Regresó al cabo de dos minutos. Me habló en tono muy formal, ejerciendo obviamente un gran control sobre sí misma, y me rogó que le hiciera saber si alguna de las mujeres de la casa había despertado el interés del Héroe. ¿Su nombre, por favor? ¿O podía describirla? ¿O deseaba que desfilaran todas delante de mí para que pudiera reconocerla?

Traté de explicarle que, si se tratara de elegir, la escogería a ella… pero que estaba cansado y deseaba dormir solo.
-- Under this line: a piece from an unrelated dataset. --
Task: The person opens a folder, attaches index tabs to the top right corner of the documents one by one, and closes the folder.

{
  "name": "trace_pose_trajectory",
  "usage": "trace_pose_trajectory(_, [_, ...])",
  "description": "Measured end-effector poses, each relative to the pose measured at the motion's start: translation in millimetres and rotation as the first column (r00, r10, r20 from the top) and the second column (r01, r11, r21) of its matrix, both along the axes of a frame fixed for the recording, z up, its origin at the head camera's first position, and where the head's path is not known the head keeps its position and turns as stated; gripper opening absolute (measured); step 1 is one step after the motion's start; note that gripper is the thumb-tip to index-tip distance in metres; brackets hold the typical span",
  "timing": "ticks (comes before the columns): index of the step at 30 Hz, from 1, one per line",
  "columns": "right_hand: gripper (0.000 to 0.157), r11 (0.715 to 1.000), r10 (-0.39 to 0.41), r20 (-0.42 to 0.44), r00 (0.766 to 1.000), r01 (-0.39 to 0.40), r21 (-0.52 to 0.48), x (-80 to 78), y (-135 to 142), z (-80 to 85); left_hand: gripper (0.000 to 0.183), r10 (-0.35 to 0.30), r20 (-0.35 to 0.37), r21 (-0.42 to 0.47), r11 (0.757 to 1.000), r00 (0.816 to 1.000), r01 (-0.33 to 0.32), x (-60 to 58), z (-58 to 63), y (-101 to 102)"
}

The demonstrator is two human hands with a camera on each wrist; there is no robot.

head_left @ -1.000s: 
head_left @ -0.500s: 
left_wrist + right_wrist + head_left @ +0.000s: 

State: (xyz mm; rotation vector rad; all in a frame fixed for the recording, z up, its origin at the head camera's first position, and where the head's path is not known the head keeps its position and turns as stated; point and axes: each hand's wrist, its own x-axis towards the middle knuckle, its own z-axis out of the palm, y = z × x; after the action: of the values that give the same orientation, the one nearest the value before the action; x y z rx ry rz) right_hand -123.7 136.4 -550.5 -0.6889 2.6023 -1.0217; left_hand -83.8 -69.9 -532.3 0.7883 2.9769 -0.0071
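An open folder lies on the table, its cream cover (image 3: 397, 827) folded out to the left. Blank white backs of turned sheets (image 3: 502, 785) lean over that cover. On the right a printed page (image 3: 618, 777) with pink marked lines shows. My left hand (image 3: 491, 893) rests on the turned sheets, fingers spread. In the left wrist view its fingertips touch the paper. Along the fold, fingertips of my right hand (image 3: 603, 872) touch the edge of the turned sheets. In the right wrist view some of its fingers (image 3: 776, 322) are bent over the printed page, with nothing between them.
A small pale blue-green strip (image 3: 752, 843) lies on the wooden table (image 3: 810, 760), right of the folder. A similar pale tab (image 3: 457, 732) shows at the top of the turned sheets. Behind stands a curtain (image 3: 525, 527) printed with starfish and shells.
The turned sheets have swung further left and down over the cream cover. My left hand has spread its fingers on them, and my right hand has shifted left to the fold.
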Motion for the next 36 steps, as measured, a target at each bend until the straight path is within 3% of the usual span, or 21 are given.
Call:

Letva se tragó unas lágrimas, me deseó un descanso de héroe, y se marchó por segunda vez, más aprisa aún. Por un instante creí que iba a abofetearme.

Cinco segundos más tarde me levanté y corrí tras ella. Pero había desaparecido, y la galería estaba a oscuras.

Me quedé dormido y soñé en el Gang del Agua Fría. Eran más feos aún de lo que Rufo había sugerido, y trataban de hacerme comer unas grandes pepitas de oro, todas ellas con los ojos de Elmer.